--- Data supplied Enclosed Below ---

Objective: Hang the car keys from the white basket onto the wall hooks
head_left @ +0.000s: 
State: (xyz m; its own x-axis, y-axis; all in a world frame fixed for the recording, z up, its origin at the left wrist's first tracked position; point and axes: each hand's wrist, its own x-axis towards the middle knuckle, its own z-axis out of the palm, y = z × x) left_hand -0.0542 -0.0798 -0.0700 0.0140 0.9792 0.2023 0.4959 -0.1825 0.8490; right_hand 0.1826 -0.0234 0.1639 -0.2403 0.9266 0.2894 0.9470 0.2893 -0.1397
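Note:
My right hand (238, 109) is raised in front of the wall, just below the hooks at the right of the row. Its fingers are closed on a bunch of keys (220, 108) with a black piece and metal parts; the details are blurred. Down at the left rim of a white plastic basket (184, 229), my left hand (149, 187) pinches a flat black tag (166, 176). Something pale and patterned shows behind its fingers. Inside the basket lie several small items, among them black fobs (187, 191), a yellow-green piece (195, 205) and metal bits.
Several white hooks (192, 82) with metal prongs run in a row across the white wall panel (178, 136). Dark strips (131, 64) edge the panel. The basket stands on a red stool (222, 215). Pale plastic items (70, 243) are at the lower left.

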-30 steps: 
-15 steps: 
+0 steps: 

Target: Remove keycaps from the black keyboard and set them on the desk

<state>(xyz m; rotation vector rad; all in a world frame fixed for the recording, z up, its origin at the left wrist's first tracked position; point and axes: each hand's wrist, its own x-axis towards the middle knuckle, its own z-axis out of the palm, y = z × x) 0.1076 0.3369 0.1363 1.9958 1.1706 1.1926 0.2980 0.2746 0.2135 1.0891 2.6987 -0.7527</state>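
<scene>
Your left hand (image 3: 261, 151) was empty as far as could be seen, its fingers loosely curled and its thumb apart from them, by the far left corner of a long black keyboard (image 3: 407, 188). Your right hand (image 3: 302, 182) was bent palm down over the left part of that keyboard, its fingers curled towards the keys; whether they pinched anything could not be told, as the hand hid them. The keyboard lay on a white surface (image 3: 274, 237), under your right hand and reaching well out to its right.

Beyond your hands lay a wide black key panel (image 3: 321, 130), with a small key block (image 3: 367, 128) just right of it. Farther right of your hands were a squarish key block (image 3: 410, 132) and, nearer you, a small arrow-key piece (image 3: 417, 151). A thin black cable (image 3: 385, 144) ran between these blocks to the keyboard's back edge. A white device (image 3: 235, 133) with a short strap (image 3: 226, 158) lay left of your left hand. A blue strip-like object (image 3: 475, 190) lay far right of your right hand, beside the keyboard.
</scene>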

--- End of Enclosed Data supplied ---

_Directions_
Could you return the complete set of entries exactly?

_Response for this exercise_
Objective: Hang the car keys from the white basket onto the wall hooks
head_left @ +0.000s: 
State: (xyz m; its own x-axis, y-axis; all in a world frame fixed for the recording, z up, its origin at the left wrist's first tracked position; point and axes: each hand's wrist, its own x-axis towards the middle knuckle, its own z-axis out of the palm, y = z × x) left_hand -0.0542 -0.0798 -0.0700 0.0140 0.9792 0.2023 0.4959 -0.1825 0.8490; right_hand 0.1826 -0.0234 0.1639 -0.2403 0.9266 0.2894 0.9470 0.2893 -0.1397
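Note:
My right hand (238, 109) is raised in front of the wall, just below the hooks at the right of the row. Its fingers are closed on a bunch of keys (220, 108) with a black piece and metal parts; the details are blurred. Down at the left rim of a white plastic basket (184, 229), my left hand (149, 187) pinches a flat black tag (166, 176). Something pale and patterned shows behind its fingers. Inside the basket lie several small items, among them black fobs (187, 191), a yellow-green piece (195, 205) and metal bits.
Several white hooks (192, 82) with metal prongs run in a row across the white wall panel (178, 136). Dark strips (131, 64) edge the panel. The basket stands on a red stool (222, 215). Pale plastic items (70, 243) are at the lower left.
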
-30 steps: 
-15 steps: 
+0 steps: 

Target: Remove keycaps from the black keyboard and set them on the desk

<state>(xyz m; rotation vector rad; all in a world frame fixed for the recording, z up, its origin at the left wrist's first tracked position; point and axes: each hand's wrist, its own x-axis towards the middle knuckle, its own z-axis out of the palm, y = z × x) 0.1076 0.3369 0.1363 1.9958 1.1706 1.1926 0.2980 0.2746 0.2135 1.0891 2.6987 -0.7527</state>
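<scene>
Your left hand (image 3: 261, 151) was empty as far as could be seen, its fingers loosely curled and its thumb apart from them, by the far left corner of a long black keyboard (image 3: 407, 188). Your right hand (image 3: 302, 182) was bent palm down over the left part of that keyboard, its fingers curled towards the keys; whether they pinched anything could not be told, as the hand hid them. The keyboard lay on a white surface (image 3: 274, 237), under your right hand and reaching well out to its right.

Beyond your hands lay a wide black key panel (image 3: 321, 130), with a small key block (image 3: 367, 128) just right of it. Farther right of your hands were a squarish key block (image 3: 410, 132) and, nearer you, a small arrow-key piece (image 3: 417, 151). A thin black cable (image 3: 385, 144) ran between these blocks to the keyboard's back edge. A white device (image 3: 235, 133) with a short strap (image 3: 226, 158) lay left of your left hand. A blue strip-like object (image 3: 475, 190) lay far right of your right hand, beside the keyboard.
</scene>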

The output for this exercise is complete.